Jade Abbott is the co-founder of Masakhane and Staff Engineer at Retro Rabbit South Africa, working primarily in NLP with an MSc in Computer Science from the University of Pretoria. She is a thought leader in the space of NLP in production, African NLP (especially machine translation) and has published and spoken at numerous conferences across the world, including the Deep Learning Indaba, ICLR 2020,and the UN World Data Forum. In 2019, she co-founded and leads Masakhane – an initiative to spur NLP research in Africa, which have collectively published over 15 works in the past year and are leading the conversation around geographic and language diversity in NLP in Africa

Dr. Johanna Havemann is a trainer and consultant in [Open] Science Communication and [digital] Science Project Management and AfricArxiv. Her work experience covers NGOs, a science startup and international institutions including the UN Environment Programme. With a focus on digital tools for science and her label Access 2 Perspectives, she aims at strengthening global science communication in general – and with a regional focus on Africa – through Open Science. For the past two years, she has laid an additional focus on language diversity in Science and the pan-African Open Access portal coordinated provides information and accepts submissions in 12 official African languages.
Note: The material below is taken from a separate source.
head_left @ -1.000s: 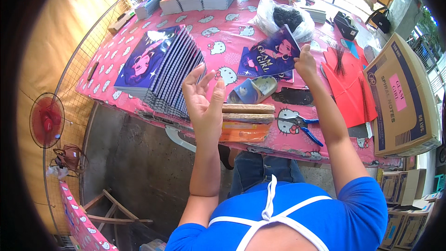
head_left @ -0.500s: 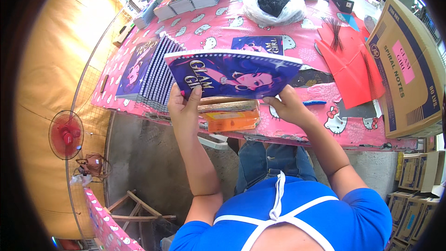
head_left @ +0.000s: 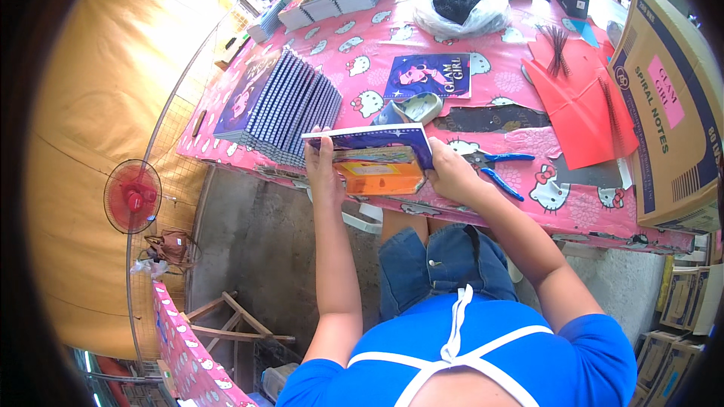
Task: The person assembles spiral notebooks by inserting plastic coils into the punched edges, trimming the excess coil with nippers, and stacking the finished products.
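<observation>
Between my two hands is a spiral notebook (head_left: 413,138) with a purple cover, tilted so that mostly its white top edge and a strip of cover show. My left hand (head_left: 324,169) grips its left side, thumb on the near face. My right hand (head_left: 452,173) closes on its right side. An orange block-like bundle (head_left: 381,182) with a layered top sits at the table's near edge, close to the notebook. Blue-handled pliers (head_left: 504,172) lie just right of my right hand. Beyond the held notebook are a grey rounded object (head_left: 422,107) and another purple notebook (head_left: 430,75) lying flat.
A tall stack of spiral notebooks (head_left: 290,105) stands at left on the pink table cover (head_left: 354,44). A plastic bag (head_left: 483,19) of black coils is at the back. Red sheets (head_left: 577,117) with loose coils and a large cardboard box (head_left: 667,120) occupy the right.
The notebook has come down and nearer, and its cover has tilted out of sight with a narrower side showing. The pliers, the grey object and more of the stack are now uncovered.
</observation>
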Motion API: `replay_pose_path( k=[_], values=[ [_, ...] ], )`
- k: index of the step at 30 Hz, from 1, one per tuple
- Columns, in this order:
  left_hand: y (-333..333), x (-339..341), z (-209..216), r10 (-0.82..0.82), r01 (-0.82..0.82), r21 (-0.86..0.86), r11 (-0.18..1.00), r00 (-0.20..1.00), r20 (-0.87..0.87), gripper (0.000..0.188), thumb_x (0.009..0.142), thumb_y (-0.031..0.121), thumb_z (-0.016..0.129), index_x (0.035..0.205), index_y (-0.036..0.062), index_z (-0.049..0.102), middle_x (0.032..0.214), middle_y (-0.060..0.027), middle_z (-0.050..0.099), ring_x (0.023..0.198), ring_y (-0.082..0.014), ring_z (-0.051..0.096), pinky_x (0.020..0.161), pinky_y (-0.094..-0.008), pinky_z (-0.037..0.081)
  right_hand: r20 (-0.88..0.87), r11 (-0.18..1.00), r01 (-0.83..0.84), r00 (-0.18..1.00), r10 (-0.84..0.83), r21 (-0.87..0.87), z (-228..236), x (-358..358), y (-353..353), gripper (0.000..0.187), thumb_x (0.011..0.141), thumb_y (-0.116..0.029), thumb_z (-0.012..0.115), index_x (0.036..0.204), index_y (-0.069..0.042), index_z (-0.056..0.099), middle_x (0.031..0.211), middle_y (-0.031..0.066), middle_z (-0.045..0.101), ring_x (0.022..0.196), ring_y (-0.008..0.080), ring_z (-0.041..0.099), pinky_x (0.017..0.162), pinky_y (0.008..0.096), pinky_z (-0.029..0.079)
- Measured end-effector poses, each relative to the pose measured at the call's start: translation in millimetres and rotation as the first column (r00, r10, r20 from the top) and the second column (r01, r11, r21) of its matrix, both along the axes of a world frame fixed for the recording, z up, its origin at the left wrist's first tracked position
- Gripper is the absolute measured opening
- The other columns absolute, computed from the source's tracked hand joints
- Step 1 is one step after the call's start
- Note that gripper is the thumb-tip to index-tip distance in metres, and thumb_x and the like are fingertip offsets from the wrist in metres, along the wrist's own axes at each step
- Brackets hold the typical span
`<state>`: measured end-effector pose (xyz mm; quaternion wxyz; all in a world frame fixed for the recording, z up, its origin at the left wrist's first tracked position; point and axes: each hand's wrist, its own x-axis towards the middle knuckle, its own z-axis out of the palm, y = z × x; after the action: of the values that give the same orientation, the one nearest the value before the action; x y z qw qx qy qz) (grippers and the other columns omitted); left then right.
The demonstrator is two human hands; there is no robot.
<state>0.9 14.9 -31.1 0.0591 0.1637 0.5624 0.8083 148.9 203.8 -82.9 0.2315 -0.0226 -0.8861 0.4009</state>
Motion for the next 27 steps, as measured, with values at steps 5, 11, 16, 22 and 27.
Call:
replay_pose_path(
  k=[5, 11, 16, 22, 27],
  values=[
    [8, -2, 5, -0.042, 0.043, 0.042, 0.998, 0.999, -0.013, 0.048, 0.095, 0.031, 0.056, 0.132, 0.0034, 0.041, 0.125, -0.0099, 0.053, 0.112, -0.017, 0.051, 0.096, -0.0362, 0.041, 0.021, 0.998, 0.023, 1.0, -0.024, 0.054, -2, -4, 0, 0.03, 0.075, 0.005, 0.052, 0.102, 0.003, 0.042, 0.095, 0.0246, 0.053, 0.095, 0.0419, 0.054, 0.083, 0.0477, 0.044],
    [5, -10, 1, -0.008, 0.007, 0.069, 0.998, 1.0, 0.003, 0.05, 0.095, 0.024, 0.057, 0.136, 0.0033, 0.037, 0.127, -0.0087, 0.051, 0.114, -0.0153, 0.049, 0.097, -0.0321, 0.039, 0.121, 0.998, 0.031, 0.992, -0.036, 0.046, 6, -4, -9, 0.041, 0.074, 0.002, 0.054, 0.113, 0.008, 0.041, 0.102, 0.0278, 0.053, 0.101, 0.0448, 0.052, 0.086, 0.048, 0.043],
    [6, -14, -6, -0.014, 0.013, 0.092, 0.996, 1.0, 0.015, 0.048, 0.094, 0.021, 0.059, 0.134, 0.0042, 0.038, 0.126, -0.0073, 0.05, 0.116, -0.0138, 0.047, 0.1, -0.0305, 0.034, 0.039, 0.995, 0.06, 0.997, -0.063, 0.075, -1, -9, -11, 0.031, 0.073, 0.004, 0.052, 0.102, 0.002, 0.041, 0.094, 0.0235, 0.054, 0.095, 0.0409, 0.055, 0.08, 0.0477, 0.044],
    [9, -15, -5, -0.045, 0.047, 0.088, 0.995, 0.999, -0.025, 0.044, 0.093, 0.023, 0.062, 0.129, 0.0067, 0.041, 0.118, -0.0046, 0.052, 0.108, -0.0119, 0.049, 0.094, -0.0297, 0.038, 0.059, 0.998, 0.05, 0.997, -0.052, 0.041, 1, -8, -9, 0.032, 0.073, 0.004, 0.055, 0.102, 0.001, 0.041, 0.093, 0.0234, 0.054, 0.095, 0.0411, 0.054, 0.081, 0.048, 0.044],
    [12, -16, -5, -0.025, 0.027, 0.071, 0.997, 0.999, -0.034, 0.042, 0.094, 0.022, 0.061, 0.127, 0.0066, 0.04, 0.112, -0.0038, 0.053, 0.1, -0.011, 0.05, 0.09, -0.0287, 0.04, 0.053, 0.999, 0.015, 0.998, -0.017, 0.053, -3, -12, -6, 0.034, 0.073, 0.003, 0.056, 0.104, 0.002, 0.041, 0.094, 0.0239, 0.054, 0.096, 0.0414, 0.054, 0.082, 0.048, 0.044]
  ],
)
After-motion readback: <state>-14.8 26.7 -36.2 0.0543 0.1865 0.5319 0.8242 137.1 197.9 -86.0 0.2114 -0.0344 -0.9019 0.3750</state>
Sibusiso Biyela has been a science communicator at ScienceLink since 2016, where he has worked with South African universities and international research institutions to produce science communication content for many audiences that include policymakers, the research
community, and the lay public. He has experience as a thought leader on the decolonisation of science and science communication. He has given talks on the topic at international conferences, contributing to discussions on platforms such as national radio and international
podcasts. He is the author of a widely regarded article; “Decolonizing Science Writing in South Africa” in which he has been vocal about creating scientific terms in the isiZulu language.